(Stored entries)
┌──
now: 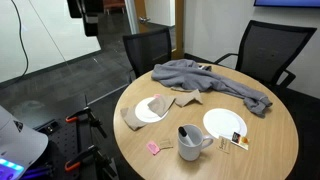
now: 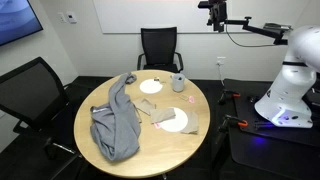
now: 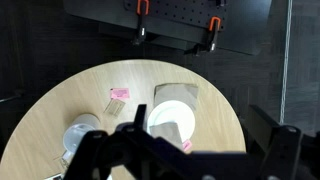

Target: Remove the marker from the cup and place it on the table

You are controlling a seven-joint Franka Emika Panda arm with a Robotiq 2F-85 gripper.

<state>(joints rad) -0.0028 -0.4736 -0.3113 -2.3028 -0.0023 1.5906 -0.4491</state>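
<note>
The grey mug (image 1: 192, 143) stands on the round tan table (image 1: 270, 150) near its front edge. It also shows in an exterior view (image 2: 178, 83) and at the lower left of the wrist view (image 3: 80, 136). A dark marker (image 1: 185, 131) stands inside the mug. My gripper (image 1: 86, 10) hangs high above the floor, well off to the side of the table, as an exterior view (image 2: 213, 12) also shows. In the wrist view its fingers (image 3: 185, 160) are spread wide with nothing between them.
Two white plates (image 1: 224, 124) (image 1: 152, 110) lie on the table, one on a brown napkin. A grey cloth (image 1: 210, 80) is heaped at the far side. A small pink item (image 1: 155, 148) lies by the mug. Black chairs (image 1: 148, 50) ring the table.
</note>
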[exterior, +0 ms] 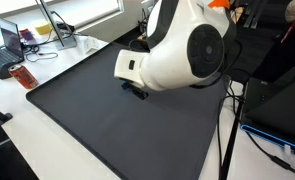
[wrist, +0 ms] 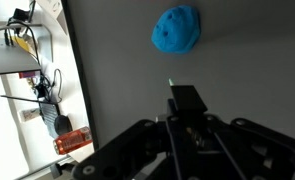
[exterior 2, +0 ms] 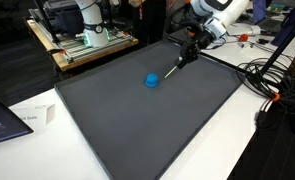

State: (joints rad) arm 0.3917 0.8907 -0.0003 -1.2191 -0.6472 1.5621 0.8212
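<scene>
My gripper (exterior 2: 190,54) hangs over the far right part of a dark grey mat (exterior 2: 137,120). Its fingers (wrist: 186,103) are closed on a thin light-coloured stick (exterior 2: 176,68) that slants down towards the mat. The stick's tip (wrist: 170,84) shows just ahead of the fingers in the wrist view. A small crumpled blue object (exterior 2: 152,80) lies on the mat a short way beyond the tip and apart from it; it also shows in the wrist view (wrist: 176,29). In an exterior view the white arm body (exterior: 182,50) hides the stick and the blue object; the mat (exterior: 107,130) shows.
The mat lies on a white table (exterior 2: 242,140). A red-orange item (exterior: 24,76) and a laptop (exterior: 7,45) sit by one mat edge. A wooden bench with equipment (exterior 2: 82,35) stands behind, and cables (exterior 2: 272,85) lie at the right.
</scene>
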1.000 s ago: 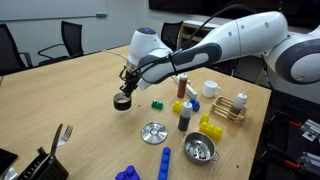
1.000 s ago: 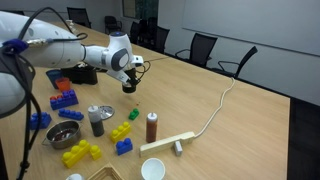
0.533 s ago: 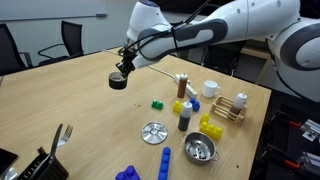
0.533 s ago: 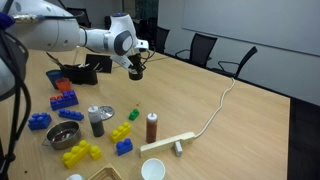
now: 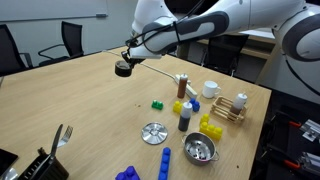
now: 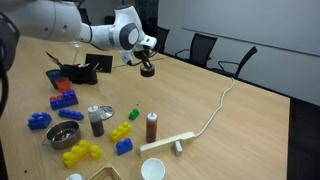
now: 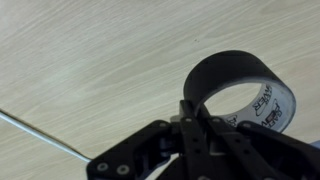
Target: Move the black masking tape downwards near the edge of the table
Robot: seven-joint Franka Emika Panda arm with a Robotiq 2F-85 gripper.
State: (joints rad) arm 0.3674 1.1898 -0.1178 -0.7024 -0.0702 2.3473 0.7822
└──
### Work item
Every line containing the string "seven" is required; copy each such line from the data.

### Your response
You are controlling a seven-joint Franka Emika Panda arm with a Robotiq 2F-85 gripper.
Robot: seven-joint Franka Emika Panda arm with a Robotiq 2F-85 gripper.

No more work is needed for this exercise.